Department of Surgery, National Cancer Institute of Milan, Italy.

出版信息

Ann Surg Oncol. 2003 Apr;10(3):291-6. doi: 10.1245/aso.2003.06.002.

Abstract

BACKGROUND

The natural history of chordoma is characterized by a high failure rate and a poor functional outcome. The purpose of this study was to review the long-term outcome of our institutional experience.

METHODS

The clinical features, type of treatment, pathologic assessment, and follow-up of 56 consecutive patients with chordoma were reviewed.

RESULTS

Fifty sacral and six mobile spine chordomas (median size, 13 cm; range, 2-30 cm) were treated at our center between January 1933 and December 2000. Twenty-eight patients affected by sacrococcygeal chordoma and operated on after 1977 form the basis of our study. Surgical margins were rated as wide in 11 cases, marginal in 13 cases, and intralesional in 4 cases. The median follow-up was 71 months (range, 15-200 months). Seventeen patients' disease recurred. Ten patients died as a result of disease. Nine patients remained continuously free of disease. The estimated 5- and 10-year overall survival was, respectively, 87.8% and 48.9%; disease-free survival was 60.6% and 24.2%. Radiotherapy was considered for marginal and intralesional resections.

CONCLUSIONS

High sacral amputation can achieve a good rate of wide-margin resections for sacrococcygeal chordomas. Adjuvant radiotherapy may offset the negative effect in the prognosis of marginal resections.

摘要

背景

脊索瘤的自然病程特点是高失败率和不良功能预后。

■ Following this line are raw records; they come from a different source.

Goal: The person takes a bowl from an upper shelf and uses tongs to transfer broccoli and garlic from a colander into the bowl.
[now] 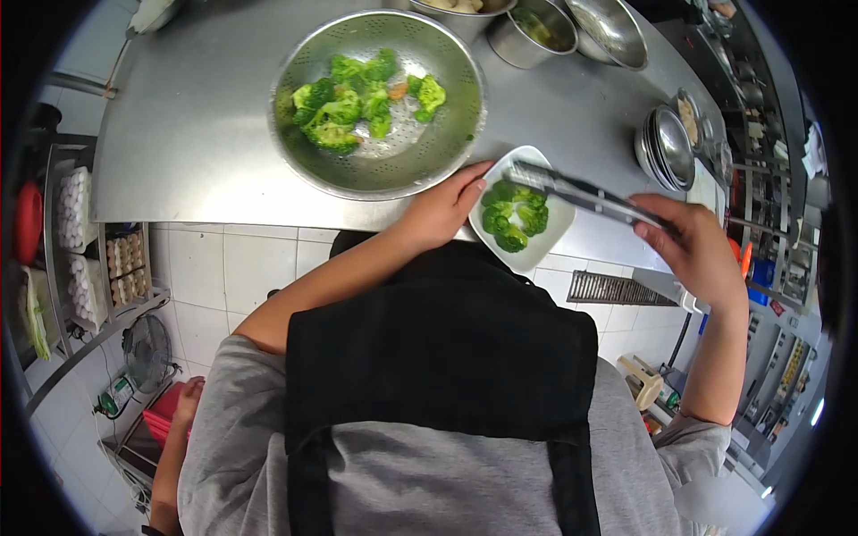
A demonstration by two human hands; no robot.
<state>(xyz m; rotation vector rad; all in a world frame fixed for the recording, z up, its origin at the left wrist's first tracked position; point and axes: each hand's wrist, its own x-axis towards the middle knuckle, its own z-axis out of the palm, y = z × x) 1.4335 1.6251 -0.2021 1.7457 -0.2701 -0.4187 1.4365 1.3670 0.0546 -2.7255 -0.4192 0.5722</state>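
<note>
My left hand [444,207] grips the left rim of a small white square dish [555,234] at the table's front edge. Several green broccoli florets [512,234] lie in the dish. In my right hand [702,246] is a pair of metal tongs with dark handles [594,194]; their tips are over the dish's far side, near the florets. I cannot tell whether the tips touch any broccoli. Beyond my left hand stands a large perforated steel colander [295,147], with more broccoli [344,107] and small orange-brown pieces inside.
The steel table [197,134] carries metal pots [527,54] at the back and stacked steel bowls [666,147] on the right. Egg trays [76,210] fill a shelf at left, above a black fan [147,351]. Another person's arm [174,447] shows at lower left.
</note>
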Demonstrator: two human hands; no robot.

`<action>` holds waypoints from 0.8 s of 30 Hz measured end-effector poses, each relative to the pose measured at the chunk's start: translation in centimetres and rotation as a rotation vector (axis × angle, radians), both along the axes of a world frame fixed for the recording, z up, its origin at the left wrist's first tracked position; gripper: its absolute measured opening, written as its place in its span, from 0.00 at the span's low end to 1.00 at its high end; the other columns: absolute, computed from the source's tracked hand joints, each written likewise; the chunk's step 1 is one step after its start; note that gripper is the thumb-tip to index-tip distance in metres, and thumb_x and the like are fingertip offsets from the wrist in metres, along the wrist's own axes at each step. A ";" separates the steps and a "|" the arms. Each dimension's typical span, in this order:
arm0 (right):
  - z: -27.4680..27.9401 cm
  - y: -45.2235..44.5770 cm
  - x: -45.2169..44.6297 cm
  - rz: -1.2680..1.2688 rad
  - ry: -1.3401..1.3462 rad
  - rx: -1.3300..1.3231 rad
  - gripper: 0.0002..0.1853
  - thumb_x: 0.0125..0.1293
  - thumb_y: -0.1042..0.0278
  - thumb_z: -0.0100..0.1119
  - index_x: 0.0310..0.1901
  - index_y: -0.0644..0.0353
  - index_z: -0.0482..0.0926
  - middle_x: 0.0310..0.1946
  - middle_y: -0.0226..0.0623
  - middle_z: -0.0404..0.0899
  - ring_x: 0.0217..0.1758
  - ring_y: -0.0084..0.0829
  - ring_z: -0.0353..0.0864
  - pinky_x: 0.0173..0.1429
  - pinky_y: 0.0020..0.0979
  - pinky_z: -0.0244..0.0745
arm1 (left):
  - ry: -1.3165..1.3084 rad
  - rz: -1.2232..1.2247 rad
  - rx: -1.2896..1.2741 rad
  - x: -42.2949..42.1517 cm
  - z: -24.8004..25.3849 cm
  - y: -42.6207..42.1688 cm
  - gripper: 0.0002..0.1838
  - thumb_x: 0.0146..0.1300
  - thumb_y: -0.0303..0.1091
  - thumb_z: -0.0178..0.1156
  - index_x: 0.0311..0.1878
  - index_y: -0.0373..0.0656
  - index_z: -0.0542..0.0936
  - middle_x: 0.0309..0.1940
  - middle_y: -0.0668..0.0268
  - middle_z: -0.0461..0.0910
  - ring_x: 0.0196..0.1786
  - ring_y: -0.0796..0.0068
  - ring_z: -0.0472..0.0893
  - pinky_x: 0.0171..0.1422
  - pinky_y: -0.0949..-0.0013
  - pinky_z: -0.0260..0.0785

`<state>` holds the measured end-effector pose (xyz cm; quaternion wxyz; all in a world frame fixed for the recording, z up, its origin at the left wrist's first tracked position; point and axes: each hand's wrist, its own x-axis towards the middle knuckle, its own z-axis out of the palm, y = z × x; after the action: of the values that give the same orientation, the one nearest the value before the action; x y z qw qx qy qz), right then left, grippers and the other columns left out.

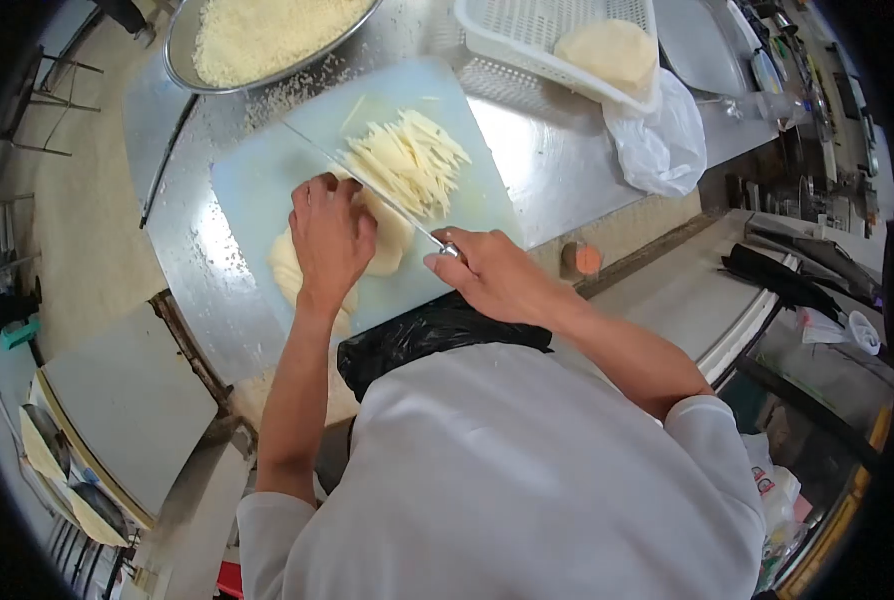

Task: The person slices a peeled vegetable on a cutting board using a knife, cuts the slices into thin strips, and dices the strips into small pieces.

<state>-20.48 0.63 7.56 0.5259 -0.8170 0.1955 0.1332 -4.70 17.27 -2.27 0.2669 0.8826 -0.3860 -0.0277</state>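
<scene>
Left hand (pixel 332 235): curled over pale slices (pixel 393 240); whether they are pinched cannot be told;
Right hand (pixel 492 270): wrapped around the knife handle (pixel 451 250); forearm angled inward;
Pale slices: laid on the cutting board (pixel 252 180).

Legible text, numbers and brands are not appearing on any surface. At the near right, a white plastic bag (pixel 783 488) is carrying red printed marks (pixel 764 486), which are showing too small for reading.
</scene>
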 end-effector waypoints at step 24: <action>-6.3 0.6 0.0 0.017 -0.103 -0.113 0.18 0.79 0.58 0.57 0.49 0.71 0.80 0.32 0.65 0.83 0.41 0.66 0.85 0.47 0.56 0.78 | 0.147 -0.011 -0.174 0.0 0.1 1.7 0.21 0.59 0.26 0.64 0.58 0.45 0.81 0.53 0.55 0.77 0.61 0.50 0.74 0.63 0.49 0.68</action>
<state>-20.50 1.23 1.28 0.4871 -0.8528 0.1686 0.0842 -4.73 18.97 -2.12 0.3701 0.8494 -0.3714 -0.0603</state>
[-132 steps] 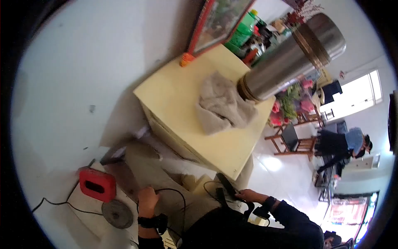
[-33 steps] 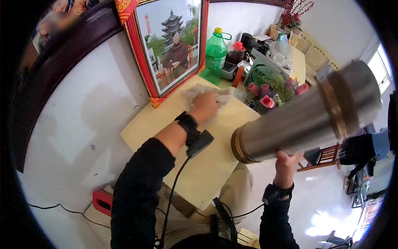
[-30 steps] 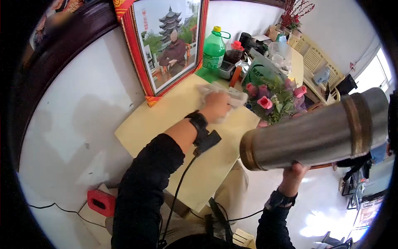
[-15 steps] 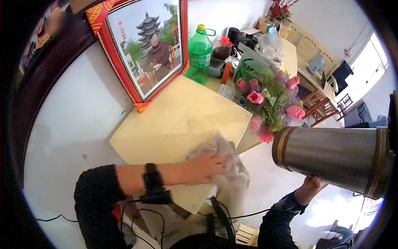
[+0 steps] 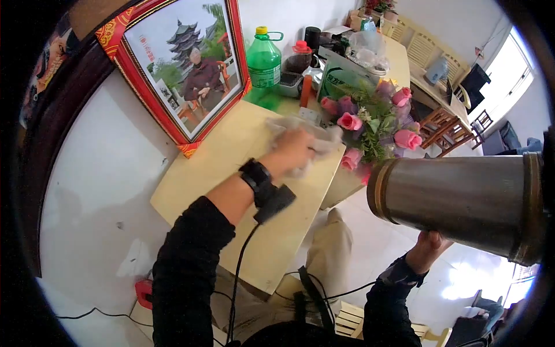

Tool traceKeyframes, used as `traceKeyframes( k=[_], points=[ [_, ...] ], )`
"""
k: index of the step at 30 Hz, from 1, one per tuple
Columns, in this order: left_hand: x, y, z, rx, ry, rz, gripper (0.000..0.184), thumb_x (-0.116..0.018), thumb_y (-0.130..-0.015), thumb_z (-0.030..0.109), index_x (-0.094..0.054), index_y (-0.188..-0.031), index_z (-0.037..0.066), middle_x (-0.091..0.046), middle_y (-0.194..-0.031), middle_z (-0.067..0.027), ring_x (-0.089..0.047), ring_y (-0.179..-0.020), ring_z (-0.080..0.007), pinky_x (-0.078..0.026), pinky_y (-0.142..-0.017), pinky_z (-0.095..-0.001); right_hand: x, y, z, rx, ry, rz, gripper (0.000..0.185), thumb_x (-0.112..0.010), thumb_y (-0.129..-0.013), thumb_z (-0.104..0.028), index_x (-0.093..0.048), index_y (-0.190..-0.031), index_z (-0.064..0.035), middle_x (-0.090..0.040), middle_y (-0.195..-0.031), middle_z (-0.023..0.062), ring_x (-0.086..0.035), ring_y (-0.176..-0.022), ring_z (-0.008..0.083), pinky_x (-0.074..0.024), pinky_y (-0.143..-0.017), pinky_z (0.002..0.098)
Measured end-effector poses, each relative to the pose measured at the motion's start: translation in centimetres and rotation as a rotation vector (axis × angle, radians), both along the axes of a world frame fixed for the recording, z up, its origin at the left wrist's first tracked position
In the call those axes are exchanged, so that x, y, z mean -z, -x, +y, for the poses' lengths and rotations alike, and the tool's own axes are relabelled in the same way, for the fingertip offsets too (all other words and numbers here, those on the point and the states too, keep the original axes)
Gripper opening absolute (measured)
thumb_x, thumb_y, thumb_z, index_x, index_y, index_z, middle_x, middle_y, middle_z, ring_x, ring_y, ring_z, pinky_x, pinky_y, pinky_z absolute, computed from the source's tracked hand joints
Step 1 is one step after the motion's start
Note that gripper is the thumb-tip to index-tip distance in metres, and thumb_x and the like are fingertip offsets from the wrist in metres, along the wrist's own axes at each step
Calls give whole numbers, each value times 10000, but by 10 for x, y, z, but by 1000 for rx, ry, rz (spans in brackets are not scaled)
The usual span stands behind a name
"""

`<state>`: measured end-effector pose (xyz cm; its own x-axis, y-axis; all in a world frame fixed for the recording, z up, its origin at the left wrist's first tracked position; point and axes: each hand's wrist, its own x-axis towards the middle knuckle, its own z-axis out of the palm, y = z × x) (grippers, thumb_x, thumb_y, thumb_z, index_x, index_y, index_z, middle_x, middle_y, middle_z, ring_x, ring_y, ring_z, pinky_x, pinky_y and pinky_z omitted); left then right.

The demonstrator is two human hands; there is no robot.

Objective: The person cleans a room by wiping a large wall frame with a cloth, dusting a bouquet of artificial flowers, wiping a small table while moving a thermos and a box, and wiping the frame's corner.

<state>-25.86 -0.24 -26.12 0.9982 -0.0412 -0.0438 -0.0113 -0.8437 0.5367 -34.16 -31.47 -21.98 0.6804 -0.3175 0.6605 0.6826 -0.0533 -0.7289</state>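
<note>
My left hand is closed over a greyish-white cloth, pressing it onto the pale yellow tabletop; hand and cloth are slightly blurred. A black strap with a cabled dark box sits on that wrist. At the right, my right hand grips a large metal canister from below. The canister lies sideways in the air, with brownish bands round both ends. Most of the right fingers are hidden behind it. Pink roses stand just beyond the cloth.
A red-framed picture leans against the wall at the table's back. Beside it stand a green bottle, a red-lidded jar and a green-and-white box. Wooden chairs are farther off. Cables hang near my lap.
My left hand has slid the cloth away from me across the tabletop, toward the roses. My right hand still holds the canister, which appears slightly higher in view as the camera shifted.
</note>
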Motion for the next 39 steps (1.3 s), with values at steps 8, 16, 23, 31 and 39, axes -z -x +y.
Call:
traceKeyframes(
  k=[8,16,23,31,39],
  points=[
    [1,74,-22,360,-140,-193,299,-615,-677,211,-581,-960,119,-461,-1072,-99,-417,-980,-311,-385,-822,-438,-20,-7,19,-80,-12,24,982,-799,-531,-329,-253,-1300,-57,-385,-1250,117,-420,-1110,279,-340,-962,423],
    [-15,62,-24,184,-45,21,204,-534,-703,191,-648,-822,70,-598,-917,-196,-582,-867,-295,-458,-728,-419,-19,8,51,-57,-77,45,742,-648,-704,-317,-299,-1276,2,-374,-1251,202,-440,-1080,297,-354,-932,415],
    [-16,59,-50,-177,-31,27,336,-505,-741,296,-598,-982,81,-529,-1072,-204,-516,-987,-310,-395,-830,-453,-33,14,53,-7,-134,105,586,-576,-756,-373,-437,-1157,31,-443,-1213,177,-446,-1092,312,-331,-966,408],
    [-32,56,-43,-524,70,156,450,-475,-761,362,-524,-1089,58,-447,-1171,-212,-439,-1069,-344,-333,-876,-490,-21,0,28,-3,-129,122,562,-561,-762,-326,-429,-1170,38,-453,-1193,202,-481,-1059,315,-380,-928,412],
    [-36,61,-41,-768,50,279,571,-446,-780,428,-449,-1195,35,-365,-1270,-220,-361,-1151,-379,-270,-923,-526,-10,2,35,5,-152,73,674,-635,-712,-311,-370,-1209,60,-449,-1184,196,-464,-1067,301,-384,-923,397]
  ],
)
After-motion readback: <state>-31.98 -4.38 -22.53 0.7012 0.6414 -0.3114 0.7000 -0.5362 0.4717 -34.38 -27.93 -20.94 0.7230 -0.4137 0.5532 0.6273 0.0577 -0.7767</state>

本研究的目的是回顾我们机构的长期治疗结果。

方法

回顾了56例连续的脊索瘤患者的临床特征、治疗类型、病理评估和随访情况。

结果

1933年1月至2000年12月期间,我们中心共治疗了50例骶骨脊索瘤和6例活动脊柱脊索瘤(中位大小为13 cm;范围为2 - 30 cm)。本研究以1977年后接受手术的28例受骶尾脊索瘤影响的患者为基础。手术切缘在11例中被评为广泛,13例为边缘性,4例为瘤内。中位随访时间为71个月(范围为15 - 200个月)。17例患者疾病复发。10例患者因疾病死亡。9例患者持续无病生存。估计5年和10年总生存率分别为87.8%和48.9%;无病生存率分别为60.6%和24.2%。对于边缘性和瘤内切除考虑进行放疗。

结论

高位骶骨截肢术可实现骶尾脊索瘤的高广泛切缘切除率。辅助放疗可能抵消边缘性切除对预后的负面影响。